▶ [Task requirements]: Practice item. Set the material below down again exactly, with no pictures.

_ _ _ _ _ _ _

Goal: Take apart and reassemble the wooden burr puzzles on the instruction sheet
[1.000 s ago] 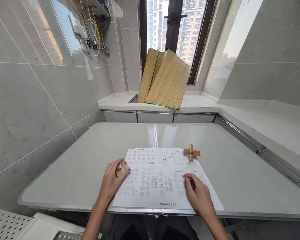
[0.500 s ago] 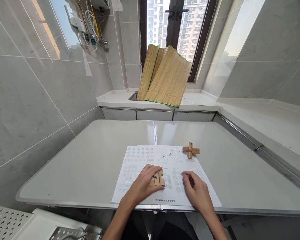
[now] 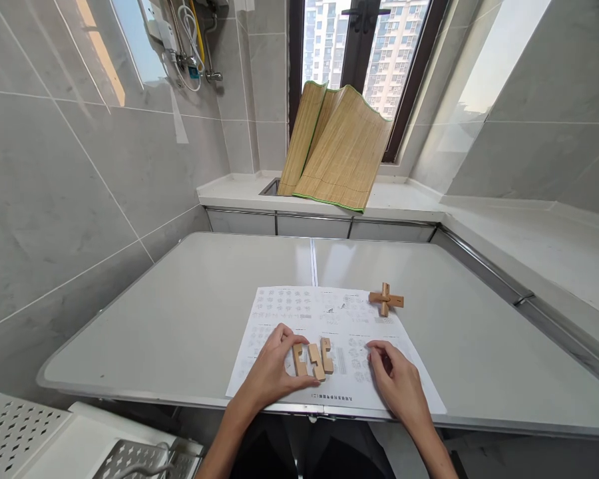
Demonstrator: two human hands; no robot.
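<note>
Three notched wooden puzzle pieces, a left one (image 3: 299, 360), a middle one (image 3: 315, 363) and a right one (image 3: 326, 356), lie slightly apart on a printed sheet (image 3: 279, 332). My left hand (image 3: 272, 366) curves around the left and middle pieces, thumb and fingers spread. Its index fingertip is by the left piece's top, its thumb by the middle piece's lower end. Loosely curled, my right hand (image 3: 399, 382) rests on the sheet's right side; nothing shows in its fingers. A cross-shaped wooden puzzle (image 3: 386, 299) sits at the sheet's upper right corner.
The sheet lies on a white folding table (image 3: 190, 319) with a centre seam. Behind it, a folded bamboo mat (image 3: 344, 146) leans on the counter (image 3: 399, 196) before the window. A white perforated rack (image 3: 20, 426) stands at lower left.
The pieces, earlier pressed together in my left hand, now lie separated on the sheet. My left hand has shifted slightly left and its grip has loosened. My right hand keeps its pose.
</note>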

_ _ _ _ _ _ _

▶ [Output below]:
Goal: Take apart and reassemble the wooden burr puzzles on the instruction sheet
[1.000 s ago] 
[0.500 s ago] 
[now] 
Demonstrator: two human hands; no robot.
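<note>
Three notched wooden puzzle pieces, a left one (image 3: 299, 360), a middle one (image 3: 315, 363) and a right one (image 3: 326, 356), lie slightly apart on a printed sheet (image 3: 279, 332). My left hand (image 3: 272, 366) curves around the left and middle pieces, thumb and fingers spread. Its index fingertip is by the left piece's top, its thumb by the middle piece's lower end. Loosely curled, my right hand (image 3: 399, 382) rests on the sheet's right side; nothing shows in its fingers. A cross-shaped wooden puzzle (image 3: 386, 299) sits at the sheet's upper right corner.
The sheet lies on a white folding table (image 3: 190, 319) with a centre seam. Behind it, a folded bamboo mat (image 3: 344, 146) leans on the counter (image 3: 399, 196) before the window. A white perforated rack (image 3: 20, 426) stands at lower left.
The pieces, earlier pressed together in my left hand, now lie separated on the sheet. My left hand has shifted slightly left and its grip has loosened. My right hand keeps its pose.
</note>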

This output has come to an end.